WHAT IS REQUIRED: Look through the material below. Return exactly the lines from the one with "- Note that" through the one with "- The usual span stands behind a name", both included.

┄┄┄┄┄┄

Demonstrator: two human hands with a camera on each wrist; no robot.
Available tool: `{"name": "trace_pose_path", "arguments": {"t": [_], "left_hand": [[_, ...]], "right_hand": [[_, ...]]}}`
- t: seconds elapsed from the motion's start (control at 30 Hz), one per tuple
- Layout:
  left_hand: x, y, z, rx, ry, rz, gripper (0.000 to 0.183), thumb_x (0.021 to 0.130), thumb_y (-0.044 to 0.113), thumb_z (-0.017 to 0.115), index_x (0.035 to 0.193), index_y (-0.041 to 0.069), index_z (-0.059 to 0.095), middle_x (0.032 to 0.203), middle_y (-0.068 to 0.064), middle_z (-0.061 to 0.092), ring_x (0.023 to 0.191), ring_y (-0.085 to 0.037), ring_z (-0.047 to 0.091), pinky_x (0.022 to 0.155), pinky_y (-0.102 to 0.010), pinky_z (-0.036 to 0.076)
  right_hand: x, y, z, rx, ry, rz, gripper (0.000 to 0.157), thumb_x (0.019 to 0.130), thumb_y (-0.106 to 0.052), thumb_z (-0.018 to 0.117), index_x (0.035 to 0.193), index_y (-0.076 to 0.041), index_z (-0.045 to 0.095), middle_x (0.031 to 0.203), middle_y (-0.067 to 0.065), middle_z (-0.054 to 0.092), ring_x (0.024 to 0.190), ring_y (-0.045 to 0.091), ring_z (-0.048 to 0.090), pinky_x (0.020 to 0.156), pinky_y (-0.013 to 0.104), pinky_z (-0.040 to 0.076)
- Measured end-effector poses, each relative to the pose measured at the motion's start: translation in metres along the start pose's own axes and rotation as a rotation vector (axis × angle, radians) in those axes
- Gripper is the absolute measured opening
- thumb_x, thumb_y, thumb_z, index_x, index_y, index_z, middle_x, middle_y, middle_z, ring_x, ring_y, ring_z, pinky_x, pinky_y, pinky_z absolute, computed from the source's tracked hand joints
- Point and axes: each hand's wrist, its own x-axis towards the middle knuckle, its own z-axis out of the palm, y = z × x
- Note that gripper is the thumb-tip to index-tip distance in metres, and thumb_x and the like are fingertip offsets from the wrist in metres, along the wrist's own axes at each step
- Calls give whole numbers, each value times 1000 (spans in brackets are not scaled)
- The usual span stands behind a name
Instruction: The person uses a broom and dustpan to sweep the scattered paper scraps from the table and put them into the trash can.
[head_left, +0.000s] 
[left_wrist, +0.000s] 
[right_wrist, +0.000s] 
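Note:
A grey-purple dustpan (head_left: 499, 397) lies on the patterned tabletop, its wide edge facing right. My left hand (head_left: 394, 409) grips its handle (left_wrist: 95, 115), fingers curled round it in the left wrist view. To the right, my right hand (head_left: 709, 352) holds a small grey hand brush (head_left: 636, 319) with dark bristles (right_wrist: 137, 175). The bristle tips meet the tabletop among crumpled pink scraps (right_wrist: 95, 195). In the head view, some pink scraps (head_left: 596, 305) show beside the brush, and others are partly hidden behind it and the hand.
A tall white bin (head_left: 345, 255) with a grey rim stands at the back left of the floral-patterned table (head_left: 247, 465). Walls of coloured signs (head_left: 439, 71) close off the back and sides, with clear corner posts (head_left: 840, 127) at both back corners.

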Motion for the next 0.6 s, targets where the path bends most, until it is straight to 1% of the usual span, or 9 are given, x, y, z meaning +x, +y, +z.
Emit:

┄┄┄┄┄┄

RESPONSE AREA:
- Note that gripper is the thumb-tip to index-tip distance in metres, and thumb_x and the like are fingertip offsets from the wrist in metres, along the wrist's own axes at each step
- Calls give whole numbers, each value times 1000 (spans in brackets are not scaled)
- The usual span stands behind a name

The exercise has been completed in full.